Ce qui fait l'intérêt de l'album, ce n'est pas tant l'histoire que le travail du dessinateur Guido Crépax : par exemple, le haut de la planche 3 (page 7) : C''est dans un trapèze rectangle que Joe Louis met Billy Conn KO au 8ème round, mettant ainsi en évidence la vitesse, la puissance de la « bombe noire » Joe Louis, l'ascendant pris sur Billy Conn qui, dans la case suivante, est horizontal de tout son long cependant que l'arbitre égrène le décompte.
Découpage des planches rapide, rappelle les films policiers ; beaucoup de plans resserrés : ainsi, le corps de Polly aux pages 26 et 27 ; en contrepoint, un strip vertical de cinq cases en noir et blanc, un saxophoniste jouant ironiquement « Lover Man ».
Contrepoint est le mot.
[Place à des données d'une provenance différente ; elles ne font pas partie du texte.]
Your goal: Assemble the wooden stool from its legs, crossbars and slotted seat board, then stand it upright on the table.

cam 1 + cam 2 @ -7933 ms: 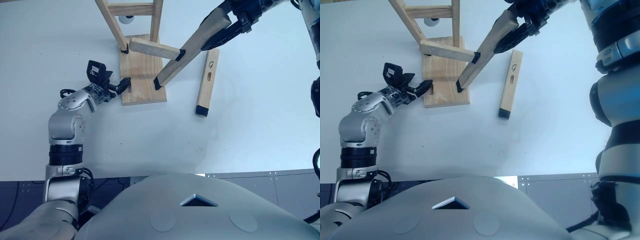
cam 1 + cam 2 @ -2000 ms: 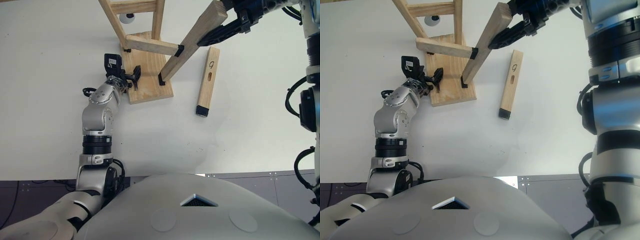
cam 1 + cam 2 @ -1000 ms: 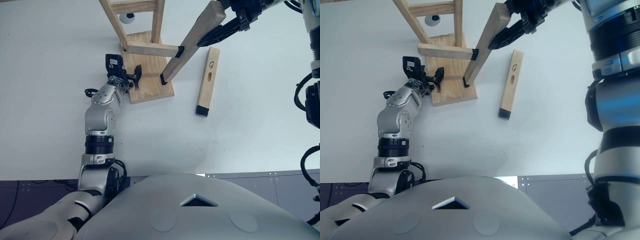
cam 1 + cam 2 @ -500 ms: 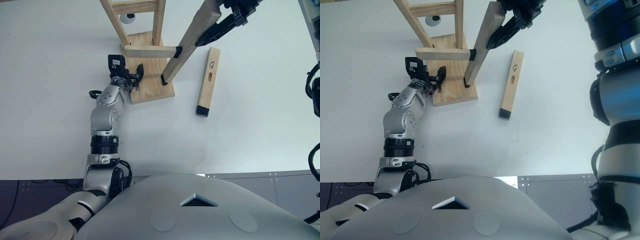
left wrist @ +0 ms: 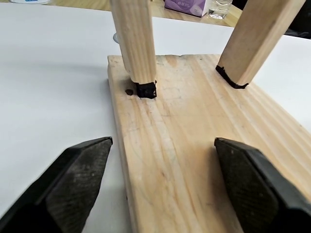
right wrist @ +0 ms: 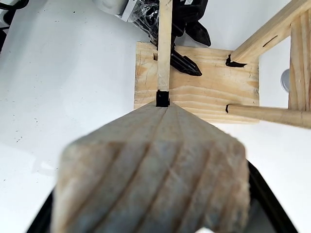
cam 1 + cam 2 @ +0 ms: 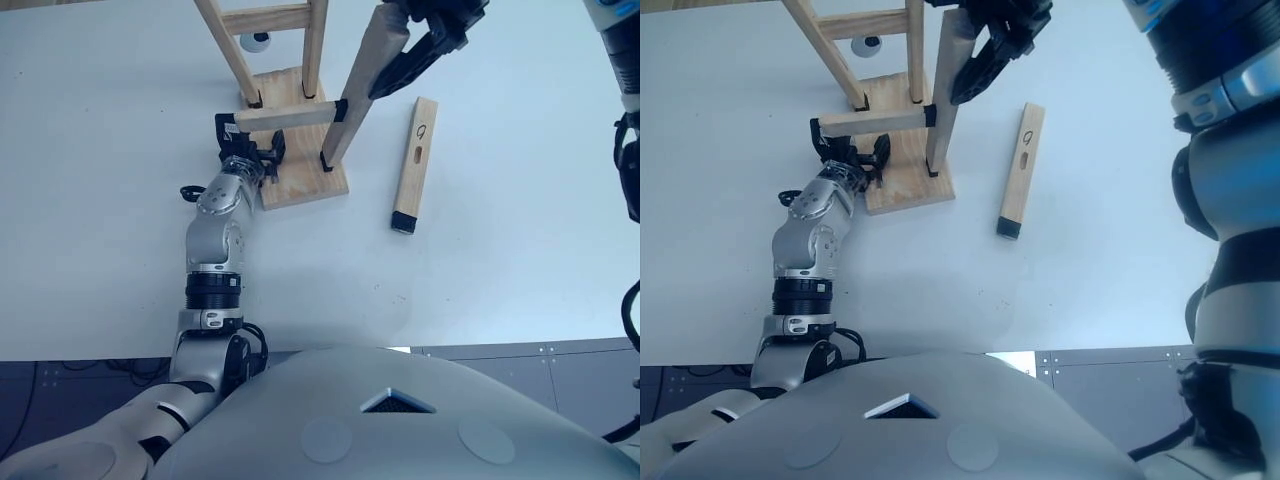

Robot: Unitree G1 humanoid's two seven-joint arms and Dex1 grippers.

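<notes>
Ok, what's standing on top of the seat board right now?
On the seat board stand a far pair of legs joined by a crossbar, and a nearer leg in the right gripper. How deep their feet sit in the slots is hidden.

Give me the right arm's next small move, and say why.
Likely press the leg straight down into the seat board. The right gripper holds it near upright with its black-marked foot at the board, and the left gripper straddles the board's edge, open, placed to steady it.
</notes>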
En parallèle des scènes d'action liées à l'intrigue, des planches entières montrent la formation de jazz dans laquelle travaille Litlle Johnny Lincoln. Traits parfois très vifs et cadrages expriment l'intensité du jeu, donnent le rythme, l'accompagnement musical du drame, les titres des morceaux sont d'ailleurs donnés comme autant de références pour l'amateur de jazz hot. L'album commence par un match de boxe et se finit par un concert de jazz. Entre les deux, des gens sont morts. La vie est violente.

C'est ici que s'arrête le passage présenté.